Using analytics, one down-and-dirty way to answer this question is by comparing the different abilities of a manager’s chosen Startelf. Thus, our explicit question is “do managers adjust their Startelf against stronger clubs, and if so, how so, and to what degree?”
In an ideal world, event-level data (i.e. every touch of the ball classified and described) would be readily accessible, but in reality, it is hard to come-by (without shelling out the money that a club has, but we poor hobby-analysts, alas, do not have). This event-level data would be ideal for analyzing tactics—but we do not have access to it. However, luckily for us, there is *some* data available for our purpose of hacking our way to some proxies for tactical approaches (as in selection of starting eleven).
To this end, I analyzed the global behemoth EA Sports FIFA video game series data and match data from this (now defunk?) website, which includes matches from the 2008/2009 through 2015/2016 seasons. This EA Sports FIFA data set tracks 38 different abilities for players, such as crossing, finishing, short passes, volleys, free kicks, positioning, marking, standing tackling, etc. This is super useful data because FIFA has already translated real-world statistics and abilities into many quantified abilities for the players to be as realistic as possible in the game. Whether or not the ratings are “perfectly accurate” is a debate I’m not too interested in having at this moment, but the data is useful enough for our analysis this time around.
The Analytical Approach:
For exploring the question of player selection dynamics, we’ll look at the two consistently strong clubs in the Bundesliga over the last decade: Bayern Munich and Borussia Dortmund. Bayern, omnipresent at the top of the Bundesliga table, give us a good opportunity to look at years’ worth of match data to see if we find consistencies in the characteristics of the oppositions starting eleven. Borussia Dortmund, the second team we’ll look at, also gives us a great opportunity to see if other teams adjusted the characteristics of their lineups vs. BVB once BVB ascended to be a top team during the 2010/2011 Bundesliga-conquering season.
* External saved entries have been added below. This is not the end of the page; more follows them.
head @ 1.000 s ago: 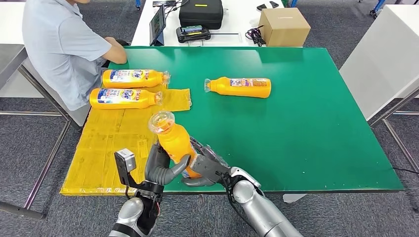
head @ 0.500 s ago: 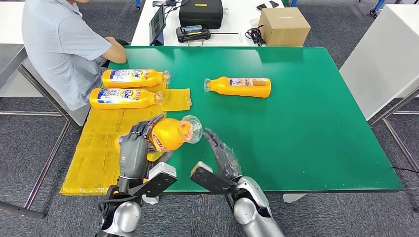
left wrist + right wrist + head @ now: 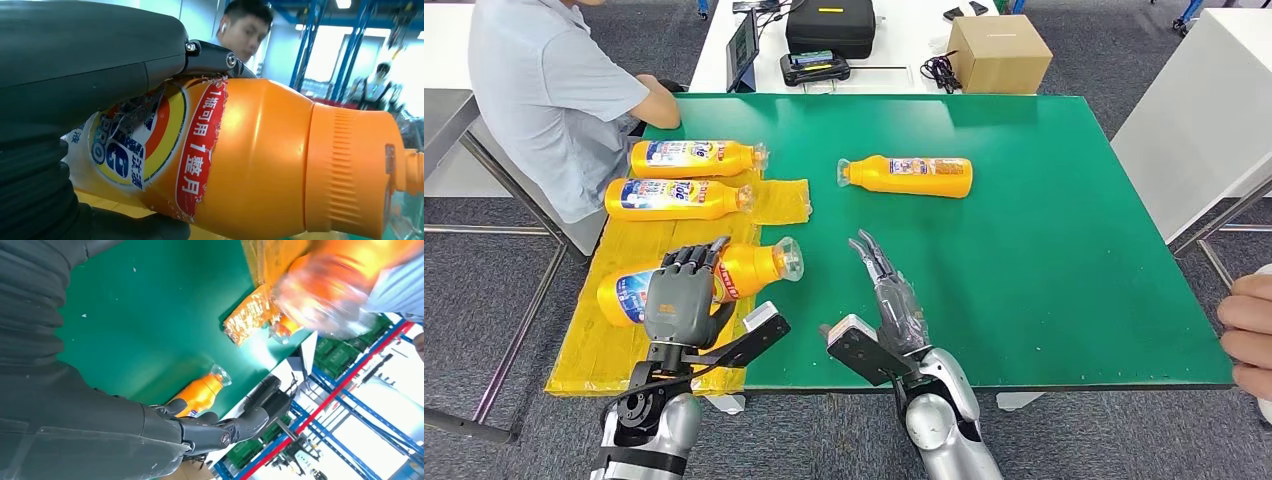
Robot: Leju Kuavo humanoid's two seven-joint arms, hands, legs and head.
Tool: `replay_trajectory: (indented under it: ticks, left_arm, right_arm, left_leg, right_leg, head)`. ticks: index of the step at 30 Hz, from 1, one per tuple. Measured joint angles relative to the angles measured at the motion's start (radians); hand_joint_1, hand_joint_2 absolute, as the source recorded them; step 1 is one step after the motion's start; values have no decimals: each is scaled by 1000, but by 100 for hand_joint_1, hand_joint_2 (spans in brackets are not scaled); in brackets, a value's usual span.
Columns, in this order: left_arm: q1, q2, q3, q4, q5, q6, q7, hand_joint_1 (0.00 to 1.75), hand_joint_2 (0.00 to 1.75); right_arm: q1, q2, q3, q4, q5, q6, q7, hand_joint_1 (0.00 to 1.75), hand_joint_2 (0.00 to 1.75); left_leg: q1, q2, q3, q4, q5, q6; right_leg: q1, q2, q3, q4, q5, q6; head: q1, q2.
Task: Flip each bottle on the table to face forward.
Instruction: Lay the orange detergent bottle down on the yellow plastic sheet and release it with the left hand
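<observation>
The left hand (image 3: 680, 298) grips an orange bottle (image 3: 749, 268) lying label-up on yellow sheeting (image 3: 614, 340), apparently touching it. Just beside it the right hand (image 3: 892, 298) hovers empty, fingers straight and spread, above the green surface (image 3: 1044, 250). Beyond lie three more bottles (image 3: 679, 198).

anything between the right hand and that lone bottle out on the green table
Nothing visible. The right hand is open over bare green table, and the lone orange bottle lies farther out with only table surface between them. The left hand holds another bottle off to the side.
</observation>
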Motion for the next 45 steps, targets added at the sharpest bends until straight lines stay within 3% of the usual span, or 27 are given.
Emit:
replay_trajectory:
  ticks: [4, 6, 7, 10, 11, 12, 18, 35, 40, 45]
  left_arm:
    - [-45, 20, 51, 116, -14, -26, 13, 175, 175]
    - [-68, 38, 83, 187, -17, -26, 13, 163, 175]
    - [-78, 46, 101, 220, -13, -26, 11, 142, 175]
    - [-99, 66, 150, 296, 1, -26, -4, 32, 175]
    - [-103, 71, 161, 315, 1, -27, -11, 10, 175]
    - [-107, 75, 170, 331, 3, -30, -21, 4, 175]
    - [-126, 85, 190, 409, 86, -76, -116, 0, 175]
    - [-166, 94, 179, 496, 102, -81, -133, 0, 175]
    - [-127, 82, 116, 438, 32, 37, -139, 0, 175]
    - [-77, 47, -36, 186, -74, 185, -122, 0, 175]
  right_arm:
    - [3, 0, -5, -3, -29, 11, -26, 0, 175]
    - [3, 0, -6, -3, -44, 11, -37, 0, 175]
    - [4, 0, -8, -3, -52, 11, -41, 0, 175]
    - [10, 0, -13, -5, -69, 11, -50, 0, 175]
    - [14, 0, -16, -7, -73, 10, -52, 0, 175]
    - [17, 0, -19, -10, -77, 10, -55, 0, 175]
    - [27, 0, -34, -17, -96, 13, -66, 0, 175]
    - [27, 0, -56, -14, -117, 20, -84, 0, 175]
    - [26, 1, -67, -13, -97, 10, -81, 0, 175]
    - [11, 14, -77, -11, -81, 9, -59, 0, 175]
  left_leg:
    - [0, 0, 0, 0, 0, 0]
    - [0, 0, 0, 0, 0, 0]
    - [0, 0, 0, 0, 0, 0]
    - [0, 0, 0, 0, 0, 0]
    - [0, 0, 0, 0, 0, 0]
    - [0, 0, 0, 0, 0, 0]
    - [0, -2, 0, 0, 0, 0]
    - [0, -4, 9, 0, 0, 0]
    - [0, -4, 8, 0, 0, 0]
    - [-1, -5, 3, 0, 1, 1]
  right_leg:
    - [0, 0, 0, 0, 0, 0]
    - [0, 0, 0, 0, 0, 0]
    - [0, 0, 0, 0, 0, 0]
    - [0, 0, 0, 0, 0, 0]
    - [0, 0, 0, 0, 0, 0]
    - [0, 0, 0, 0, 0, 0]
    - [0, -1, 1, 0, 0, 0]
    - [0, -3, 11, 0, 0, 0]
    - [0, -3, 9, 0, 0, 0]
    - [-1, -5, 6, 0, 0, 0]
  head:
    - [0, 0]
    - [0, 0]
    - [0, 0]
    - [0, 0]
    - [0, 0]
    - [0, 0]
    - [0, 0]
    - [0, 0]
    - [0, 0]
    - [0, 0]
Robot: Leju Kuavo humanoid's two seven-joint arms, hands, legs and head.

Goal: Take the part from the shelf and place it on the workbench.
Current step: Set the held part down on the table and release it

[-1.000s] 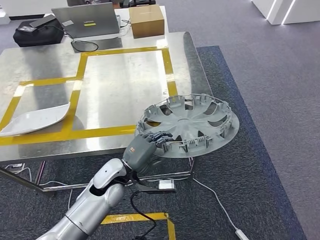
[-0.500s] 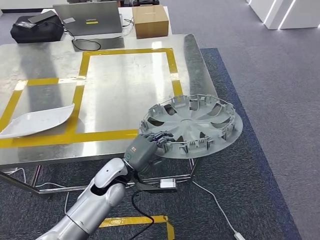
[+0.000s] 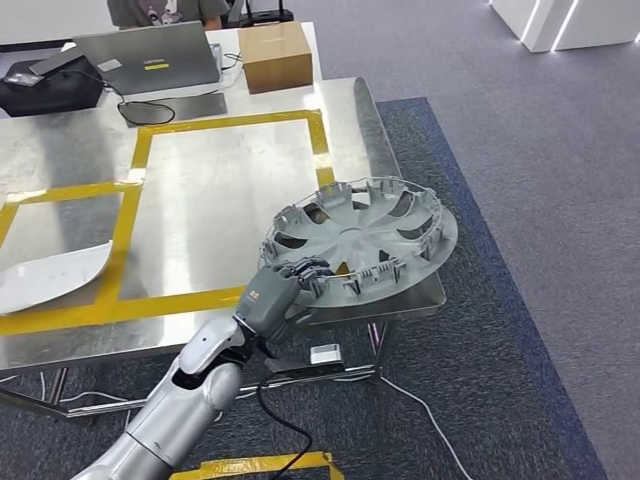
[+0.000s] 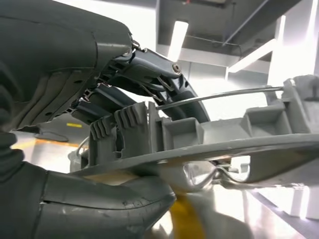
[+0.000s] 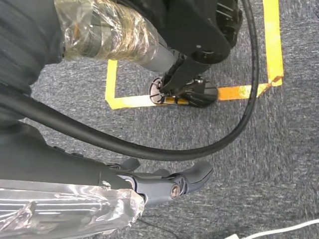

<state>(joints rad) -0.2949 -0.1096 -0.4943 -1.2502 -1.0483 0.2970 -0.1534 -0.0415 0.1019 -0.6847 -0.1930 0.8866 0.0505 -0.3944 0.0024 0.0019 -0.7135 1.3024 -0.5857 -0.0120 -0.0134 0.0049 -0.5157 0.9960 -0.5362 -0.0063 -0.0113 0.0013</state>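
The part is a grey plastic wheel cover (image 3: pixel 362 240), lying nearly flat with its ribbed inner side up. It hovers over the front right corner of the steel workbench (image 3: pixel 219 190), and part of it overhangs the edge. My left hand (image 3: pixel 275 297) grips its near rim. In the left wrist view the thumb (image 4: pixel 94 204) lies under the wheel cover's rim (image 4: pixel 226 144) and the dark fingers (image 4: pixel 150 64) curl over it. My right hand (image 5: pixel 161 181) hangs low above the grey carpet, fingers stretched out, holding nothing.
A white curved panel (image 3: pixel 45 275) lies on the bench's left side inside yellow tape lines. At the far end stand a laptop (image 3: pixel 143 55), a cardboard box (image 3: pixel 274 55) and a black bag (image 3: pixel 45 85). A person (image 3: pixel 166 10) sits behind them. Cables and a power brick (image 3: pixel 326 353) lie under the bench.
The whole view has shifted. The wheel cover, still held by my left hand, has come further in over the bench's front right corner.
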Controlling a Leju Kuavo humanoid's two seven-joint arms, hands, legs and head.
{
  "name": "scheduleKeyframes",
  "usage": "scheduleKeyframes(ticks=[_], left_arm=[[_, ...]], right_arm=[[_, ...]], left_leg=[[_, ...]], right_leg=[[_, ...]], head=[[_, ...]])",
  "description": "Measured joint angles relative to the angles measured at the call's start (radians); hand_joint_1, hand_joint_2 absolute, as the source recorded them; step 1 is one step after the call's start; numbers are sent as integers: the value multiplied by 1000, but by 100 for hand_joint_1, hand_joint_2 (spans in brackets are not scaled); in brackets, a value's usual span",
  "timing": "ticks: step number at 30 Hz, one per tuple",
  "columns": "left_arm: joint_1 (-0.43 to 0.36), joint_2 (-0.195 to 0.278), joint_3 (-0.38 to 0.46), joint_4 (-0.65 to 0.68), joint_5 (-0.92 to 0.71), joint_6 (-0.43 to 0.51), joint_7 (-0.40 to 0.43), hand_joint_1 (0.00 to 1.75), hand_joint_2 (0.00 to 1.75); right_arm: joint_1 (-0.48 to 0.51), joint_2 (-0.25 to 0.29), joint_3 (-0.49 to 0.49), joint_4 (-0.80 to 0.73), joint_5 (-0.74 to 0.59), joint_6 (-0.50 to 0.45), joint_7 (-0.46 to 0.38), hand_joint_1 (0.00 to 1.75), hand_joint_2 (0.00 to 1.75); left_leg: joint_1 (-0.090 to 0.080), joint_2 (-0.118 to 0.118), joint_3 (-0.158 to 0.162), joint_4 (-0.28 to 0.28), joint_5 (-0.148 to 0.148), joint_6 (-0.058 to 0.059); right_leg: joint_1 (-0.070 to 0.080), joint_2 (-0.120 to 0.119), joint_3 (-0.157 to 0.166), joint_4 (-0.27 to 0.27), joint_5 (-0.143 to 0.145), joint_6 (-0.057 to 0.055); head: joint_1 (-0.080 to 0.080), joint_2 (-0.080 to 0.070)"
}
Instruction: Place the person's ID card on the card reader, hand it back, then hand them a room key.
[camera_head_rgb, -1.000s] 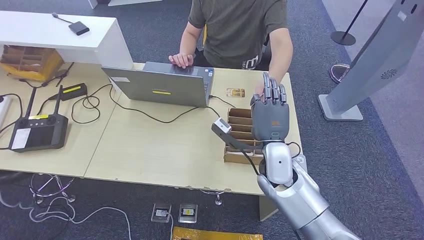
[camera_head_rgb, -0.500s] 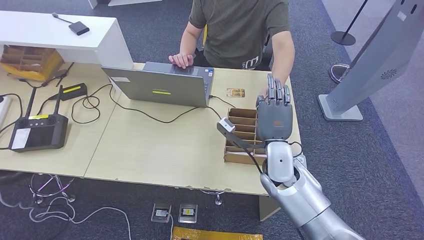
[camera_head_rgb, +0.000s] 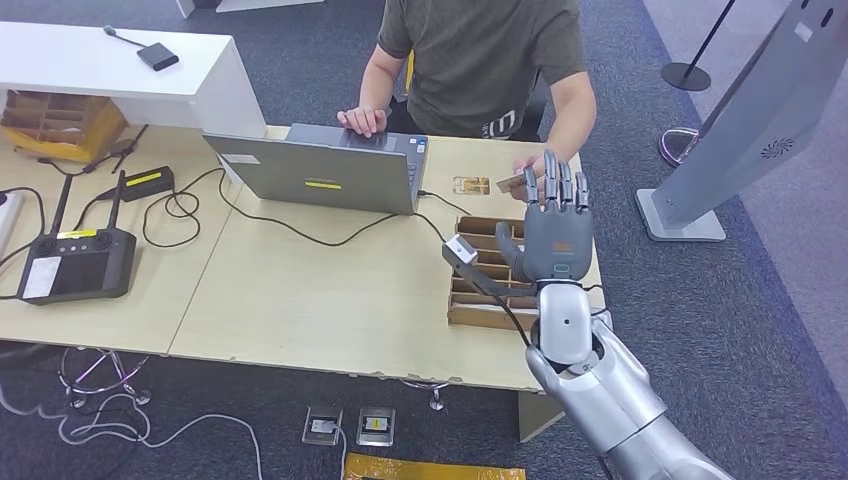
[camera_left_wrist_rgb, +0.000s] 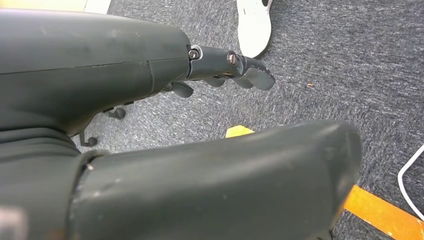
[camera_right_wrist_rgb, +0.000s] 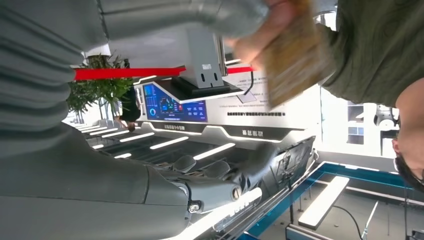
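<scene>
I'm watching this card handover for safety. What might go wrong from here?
The right hand is raised with its fingers spread, and the person's hand holds the card just beyond the fingertips, so a mistimed grasp might pinch the person's fingers or drop the card. The hand also hangs above the cardboard tray, so a dropped card might land in its slots. The wrist cable might catch on the tray.
</scene>
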Motion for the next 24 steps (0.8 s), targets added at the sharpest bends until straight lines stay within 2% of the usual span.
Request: scheduleKeyframes(ticks=[4, 9, 13, 16, 21, 24], left_arm=[[0, 0, 0, 0, 0, -2, 0, 0, 0], [1, 0, 0, 0, -1, -17, 0, 0, 0], [2, 4, 0, 0, -5, -39, 0, 0, 0], [8, 7, 1, 0, -8, -45, 0, 0, 0], [11, 12, 1, 0, -20, -55, 0, 0, 0], [11, 16, 1, 0, -22, -65, -3, 0, 0]], right_arm=[[0, -8, 0, -7, 0, 10, 13, 0, 0], [0, -34, 0, -41, 0, 73, 49, 0, 0], [15, -99, -34, -114, -12, 190, 102, 0, 0], [52, -180, -124, -215, -34, 306, 111, 0, 0], [137, -306, -305, -381, -79, 395, 128, 0, 0], [254, -342, -494, -475, -182, 413, 131, 0, 0]], left_leg=[[0, 0, 0, 0, 0, 0], [0, 0, 0, 0, 0, 0], [0, 0, 1, 1, 0, 0], [-1, -1, 0, 1, 0, 0], [-1, 1, 0, 2, -1, 1], [-1, -3, 1, 2, -2, 2]], right_leg=[[0, 0, 0, 0, 0, 0], [0, 0, 0, 0, 0, 0], [0, 0, -1, 0, 0, 0], [-1, -1, 0, -1, 0, 0], [-1, 1, -1, -2, 0, 1], [-1, -4, 1, -3, -1, 1]], head=[[0, 0], [0, 0], [0, 0], [0, 0], [0, 0], [0, 0]])
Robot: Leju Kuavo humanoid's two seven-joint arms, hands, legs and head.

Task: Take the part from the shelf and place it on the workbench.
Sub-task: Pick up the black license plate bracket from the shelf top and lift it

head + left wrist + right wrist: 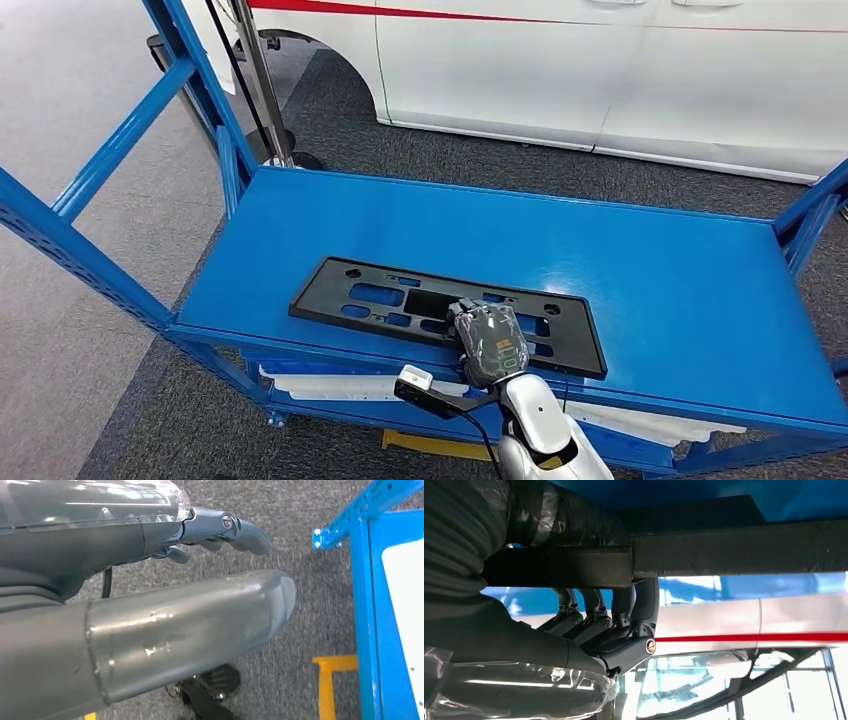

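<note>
The part is a long flat black plastic frame (400, 295) with cut-outs, lying flat on the top level of the blue shelf (650, 270), near its front edge. My right hand (490, 342) sits on the near long edge of the part, right of its middle. The right wrist view shows that hand (599, 630) with its fingers hooked over the black edge bar (734, 555) and the thumb on the other side. My left hand (200, 580) hangs beside the shelf over grey carpet, thumb straight, fingers (245, 530) loosely bent, holding nothing.
Blue uprights rise at the shelf's left (60, 240) and right (815, 210) ends. A white car (600, 70) stands just behind it. White parts (330, 385) lie on the lower level. A metal stand pole (265, 80) is at the back left. Yellow floor tape (330, 680) runs by the shelf leg (365, 605).
</note>
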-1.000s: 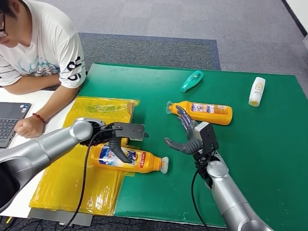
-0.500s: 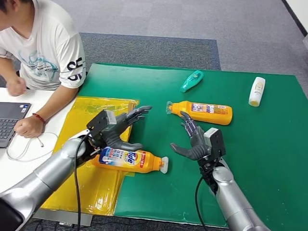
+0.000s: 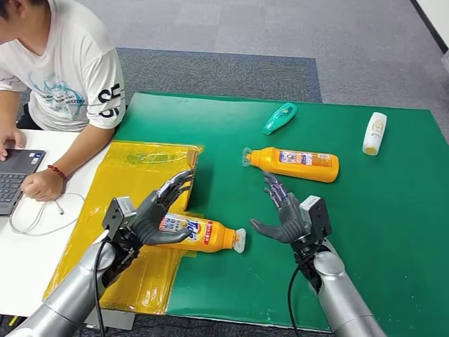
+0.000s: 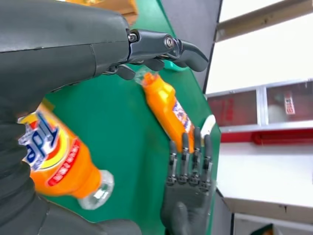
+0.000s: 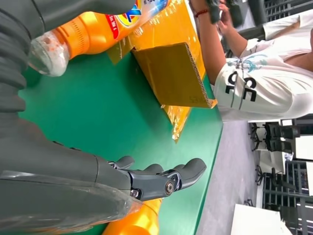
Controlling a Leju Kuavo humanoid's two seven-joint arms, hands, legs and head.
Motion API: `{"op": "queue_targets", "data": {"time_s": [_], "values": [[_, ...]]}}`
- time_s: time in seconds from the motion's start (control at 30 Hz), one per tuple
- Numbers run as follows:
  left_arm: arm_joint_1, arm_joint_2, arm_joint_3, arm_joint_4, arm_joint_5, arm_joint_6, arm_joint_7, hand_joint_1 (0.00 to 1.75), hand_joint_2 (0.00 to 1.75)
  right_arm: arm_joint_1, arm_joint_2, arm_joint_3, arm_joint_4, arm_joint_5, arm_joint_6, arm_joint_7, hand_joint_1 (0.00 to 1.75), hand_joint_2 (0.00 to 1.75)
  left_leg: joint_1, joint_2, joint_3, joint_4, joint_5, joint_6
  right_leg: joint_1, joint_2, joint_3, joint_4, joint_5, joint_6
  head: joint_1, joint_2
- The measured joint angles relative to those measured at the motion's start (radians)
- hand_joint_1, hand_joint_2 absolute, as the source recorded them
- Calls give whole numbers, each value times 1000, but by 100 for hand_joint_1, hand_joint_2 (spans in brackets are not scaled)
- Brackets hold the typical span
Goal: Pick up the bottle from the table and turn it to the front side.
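My left hand lies spread against the bottle, gripping nothing, near the table's front edge, and my right hand hovers open just beside its cap.

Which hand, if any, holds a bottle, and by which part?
Neither: the left hand is open beside the near orange bottle, and the right hand is open too.

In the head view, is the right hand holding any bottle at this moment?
No. The right hand hovers open over the green mat, between the near orange bottle and the far orange bottle, touching neither.
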Motion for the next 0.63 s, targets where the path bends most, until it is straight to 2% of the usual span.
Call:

Step 1: Extracting Data from FIFA (the Video Game)
In order to make the EA Sports FIFA data set easier for analysis visually (which is not strictly necessary, but makes for a much more fun article to read 😉), we can summarize the abilities into different ability-groupings (Defensiveness, Offensiveness, Speediness, Goal keeping, etc.) using a standard statistical technique called Principal Components Analysis – we won’t get into any math details here, but try to envision a process something along the lines of …
- We feed the EA Sports FIFA data set to a computer.
- The computer spits back out which abilities are grouped together (without us needing to tell the computer which ones should be grouped together).
- The computer also spits out a rating for each ability-group for each player.
Got it? Three basic steps. Think of this process as magically grouping key abilities, which are essentially averaged and calculated for every play.
This process results in three relevant ability-groupings for our question at hand: 1) Defensiveness, 2) Offensiveness, and 3) Speediness of the players on the pitch. Once this step was completed, we now have a rating in each one of these three groupings for each player each time FIFA updated their stats (a few times a year sometimes).
(Note: We know players abilities change over time, so to account for possible fluctuations we use the players’ ability that was calculated in that season by EA Sports FIFA. When ratings are updated within a single season, a simple mean of the rating is used.)
With this data in place, we can move to the next step by posing this question: do managers adjust the overall player selection dynamics (Defensiveness, Offensiveness, and Speediness) when facing stronger clubs—and if so, how?
Step 2: Comparing Startelf Ability-Groupings (vs. Bayern, vs. BVB, or vs. Other Clubs)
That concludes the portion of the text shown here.